All too often, modern stage-managed, focus-group-fashioned politicians will studiously avoid taking firm stands on contentious policy issues. This usually results in campaigns where, to the casual voter, even ideologically opposite candidates appear to be separated primarily by choice of hairstyle and yard sign design.
Refreshingly, it appears upcoming Washington elections actually will see something approaching a duel of ideas. There looks to be one policy fight that it will be impossible for either Democratic or Republican politicians to duck: the place of collective bargaining in the 21st-century American economy.
The battle lines were drawn when Scott Walker, the Republican governor of Wisconsin, launched his campaign to limit the collective bargaining rights of state employees in 2011, a crusade which fellow Republican elected officials across America and especially the Midwest rushed to join.
Some Democratic analysts initially dismissed these proposals as political PR stunts that never would result in actual legislation, a war dance to earn the approval and donations of the anti-union elements of the Republican base.
But then Democrats received their wake-up call: Republicans proved their sincerity by passing stringent anti-collective bargaining bills through both the Wisconsin and Ohio state legislatures. This erosion of worker rights naturally resulted in furious opposition from Democratic politicians, grass-roots progressives and labor groups across the Midwest … and Washington.
Nothing unites Washington Democrats like the fight to ensure that average workers can negotiate a New/Fair/Square Deal from their employers. As the elected chairman of Clallam County’s Democratic Party, I have received more e-mail over the past three months about Wisconsin than I have regarding all local issues combined. I have been asked to chip in to finance pizza deliveries to protestors in Madison’s state capitol so often that I began to wonder if my Sicilian last name was getting me ethnically profiled.

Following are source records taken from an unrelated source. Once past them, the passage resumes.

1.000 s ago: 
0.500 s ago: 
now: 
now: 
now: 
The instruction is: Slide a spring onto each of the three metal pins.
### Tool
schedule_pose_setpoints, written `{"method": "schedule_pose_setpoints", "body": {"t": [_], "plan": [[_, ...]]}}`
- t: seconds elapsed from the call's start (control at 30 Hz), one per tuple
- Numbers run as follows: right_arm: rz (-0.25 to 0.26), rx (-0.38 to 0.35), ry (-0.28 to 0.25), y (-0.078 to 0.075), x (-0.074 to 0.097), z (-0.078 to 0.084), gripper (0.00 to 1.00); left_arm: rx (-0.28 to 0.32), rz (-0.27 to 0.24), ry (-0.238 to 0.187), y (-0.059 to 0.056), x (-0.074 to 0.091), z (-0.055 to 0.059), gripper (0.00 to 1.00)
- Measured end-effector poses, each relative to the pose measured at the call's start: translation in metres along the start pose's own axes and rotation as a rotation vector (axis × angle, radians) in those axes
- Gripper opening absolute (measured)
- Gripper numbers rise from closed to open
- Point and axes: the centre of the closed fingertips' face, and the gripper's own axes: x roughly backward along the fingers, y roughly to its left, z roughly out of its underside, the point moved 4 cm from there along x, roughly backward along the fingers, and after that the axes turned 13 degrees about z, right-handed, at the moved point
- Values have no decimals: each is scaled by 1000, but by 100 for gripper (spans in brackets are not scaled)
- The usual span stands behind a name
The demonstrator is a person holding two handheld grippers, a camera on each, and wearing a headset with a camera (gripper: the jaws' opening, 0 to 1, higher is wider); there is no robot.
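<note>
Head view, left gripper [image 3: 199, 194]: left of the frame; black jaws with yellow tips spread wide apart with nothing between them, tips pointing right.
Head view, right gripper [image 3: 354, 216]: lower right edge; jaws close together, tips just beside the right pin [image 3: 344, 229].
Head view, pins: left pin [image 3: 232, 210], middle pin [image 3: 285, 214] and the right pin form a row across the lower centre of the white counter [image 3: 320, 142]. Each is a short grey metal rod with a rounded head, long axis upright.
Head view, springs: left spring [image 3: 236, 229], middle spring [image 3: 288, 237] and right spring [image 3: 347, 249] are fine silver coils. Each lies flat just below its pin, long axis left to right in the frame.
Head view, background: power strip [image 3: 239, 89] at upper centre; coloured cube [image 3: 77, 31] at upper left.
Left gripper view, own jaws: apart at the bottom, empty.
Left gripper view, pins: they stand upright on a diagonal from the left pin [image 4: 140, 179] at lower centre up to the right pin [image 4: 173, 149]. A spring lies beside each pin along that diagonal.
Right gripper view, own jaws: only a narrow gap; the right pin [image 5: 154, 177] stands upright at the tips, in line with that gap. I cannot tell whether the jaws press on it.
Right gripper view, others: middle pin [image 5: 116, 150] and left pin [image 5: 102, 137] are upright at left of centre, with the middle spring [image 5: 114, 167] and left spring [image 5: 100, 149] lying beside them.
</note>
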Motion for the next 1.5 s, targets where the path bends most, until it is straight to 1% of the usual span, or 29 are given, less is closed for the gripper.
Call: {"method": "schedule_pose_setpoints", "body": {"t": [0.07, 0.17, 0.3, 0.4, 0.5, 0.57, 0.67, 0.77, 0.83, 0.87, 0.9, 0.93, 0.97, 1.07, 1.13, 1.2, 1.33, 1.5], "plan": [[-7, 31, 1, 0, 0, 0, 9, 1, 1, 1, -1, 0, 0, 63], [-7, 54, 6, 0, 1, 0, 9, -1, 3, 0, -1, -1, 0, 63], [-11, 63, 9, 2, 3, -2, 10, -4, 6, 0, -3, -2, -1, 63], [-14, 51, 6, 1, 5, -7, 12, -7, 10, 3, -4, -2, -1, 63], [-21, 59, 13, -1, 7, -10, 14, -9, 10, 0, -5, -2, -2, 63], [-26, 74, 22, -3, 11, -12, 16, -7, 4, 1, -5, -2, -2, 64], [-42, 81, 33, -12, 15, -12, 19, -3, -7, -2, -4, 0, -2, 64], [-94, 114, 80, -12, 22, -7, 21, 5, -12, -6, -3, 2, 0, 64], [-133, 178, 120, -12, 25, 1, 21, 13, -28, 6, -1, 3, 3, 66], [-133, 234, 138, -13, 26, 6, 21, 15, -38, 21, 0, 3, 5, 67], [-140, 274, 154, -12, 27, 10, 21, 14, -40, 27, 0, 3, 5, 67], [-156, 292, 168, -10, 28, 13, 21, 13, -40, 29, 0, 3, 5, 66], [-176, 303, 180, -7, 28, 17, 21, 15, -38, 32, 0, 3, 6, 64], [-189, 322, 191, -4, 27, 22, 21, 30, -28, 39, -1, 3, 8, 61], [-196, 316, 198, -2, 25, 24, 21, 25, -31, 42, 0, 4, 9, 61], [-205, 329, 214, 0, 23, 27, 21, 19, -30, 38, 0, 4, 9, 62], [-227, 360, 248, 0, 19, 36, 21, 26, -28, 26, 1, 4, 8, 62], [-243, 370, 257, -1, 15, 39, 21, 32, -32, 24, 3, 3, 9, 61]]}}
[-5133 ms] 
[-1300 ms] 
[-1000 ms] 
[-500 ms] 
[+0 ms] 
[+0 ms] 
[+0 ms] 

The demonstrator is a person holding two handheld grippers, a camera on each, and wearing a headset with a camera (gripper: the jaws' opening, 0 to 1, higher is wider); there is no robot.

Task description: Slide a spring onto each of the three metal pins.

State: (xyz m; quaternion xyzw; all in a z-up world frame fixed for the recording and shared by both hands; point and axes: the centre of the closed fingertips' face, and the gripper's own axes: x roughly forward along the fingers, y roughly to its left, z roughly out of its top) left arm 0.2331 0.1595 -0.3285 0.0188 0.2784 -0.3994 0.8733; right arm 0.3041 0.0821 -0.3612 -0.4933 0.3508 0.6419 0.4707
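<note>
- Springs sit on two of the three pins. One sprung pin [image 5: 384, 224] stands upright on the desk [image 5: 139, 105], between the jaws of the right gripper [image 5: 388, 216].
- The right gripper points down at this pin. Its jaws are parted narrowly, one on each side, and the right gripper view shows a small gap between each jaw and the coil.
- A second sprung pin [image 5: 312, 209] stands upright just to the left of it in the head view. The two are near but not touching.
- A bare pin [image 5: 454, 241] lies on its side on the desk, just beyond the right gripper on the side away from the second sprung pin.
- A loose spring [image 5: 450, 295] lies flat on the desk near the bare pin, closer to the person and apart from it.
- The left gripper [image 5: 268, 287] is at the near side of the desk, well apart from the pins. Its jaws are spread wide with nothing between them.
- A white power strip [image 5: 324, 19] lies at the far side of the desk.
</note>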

The battle has dominated the policy debate in Washington, D.C., for most of 2011 and Washington’s Democratic representatives have been in the vanguard of the pro-labor forces. “Labor serves as the guardian of the American dream and working men and women are the ones who will power our economic recovery,” said Sen. Maria Cantwell in response to a request for a comment for this article. Cantwell faces re-election in 2012. “We need to work together to create family-wage jobs and reject cynical attempts to divide Americans.”
And now the frontline has been extended to Washington: State Senate Republicans have introduced in this session such bills as SB 5439, which would repeal collective bargaining rights in Washington, and SB 5870, which would reject Gov. Gregoire’s budget-cutting collective bargaining deal with state employees.
I would have attended the April 8 Washington State Labor Council’s rally on the steps of the capitol in Olympia — if I hadn’t had to prepare to host state Democratic Party Chairman Dwight Pelz in Sequim the next day to discuss the same issues. The state party already is focusing on the anti-labor record of likely Republican gubernatorial candidate Attorney General Rob McKenna, by taking out an ad in The Olympian on March 22 that said, “If you like what Governor Scott Walker is doing in Wisconsin … you will love Rob McKenna as Washington State’s Governor.”
Democratic officials are equally ready to make collective bargaining rights a cornerstone of upcoming campaigns.
State Rep. Kevin Van De Wege of Sequim, a former leader of the local firefighters union with a 96-percent pro-labor lifetime voting record according to the Washington State Labor Council, faces re-election in 2012, and he promises to make it an issue. “I’m definitely going to ensure that Republicans have to answer for their anti-worker policies,” Van De Wege says.
Steve Tharinger, who also faces re-election as state representative in 2012, is equally uncompromising. “The influence of unions and collective bargaining brought American workers the weekend, the eight-hour workday and the end of child labor,” says Tharinger. “That’s the sort of record I feel very comfortable defending.”
State Sen. Jim Hargrove of Hoquiam, who represents all of Clallam and Jefferson counties and parts of Grays Harbor, agrees. “I believe collective bargaining is a fair way to balance the power of the employer and the ability of the individual to get a fair wage,” says Hargrove. “I would not support eliminating collective bargaining in this state.”
The Republicans don’t appear to be backing down, either. In fact, I don’t think they have a choice to give battle on this issue. It is hard for me to conceive of how a pro-union Republican can get through a primary in the post-Walker, post-Tea Party era.
So, the battle over workers’ rights is inevitable and it will be fought on the Olympic Peninsula. I say this both as a prediction and, in my official Democratic Party capacity, as a promise.
Regardless of where you stand on such issues, this is a cause for celebration: It appears that some of our upcoming elections may be decided on actual policy debates.
Matthew Randazzo V is chair of the Clallam County Democratic Central Committee.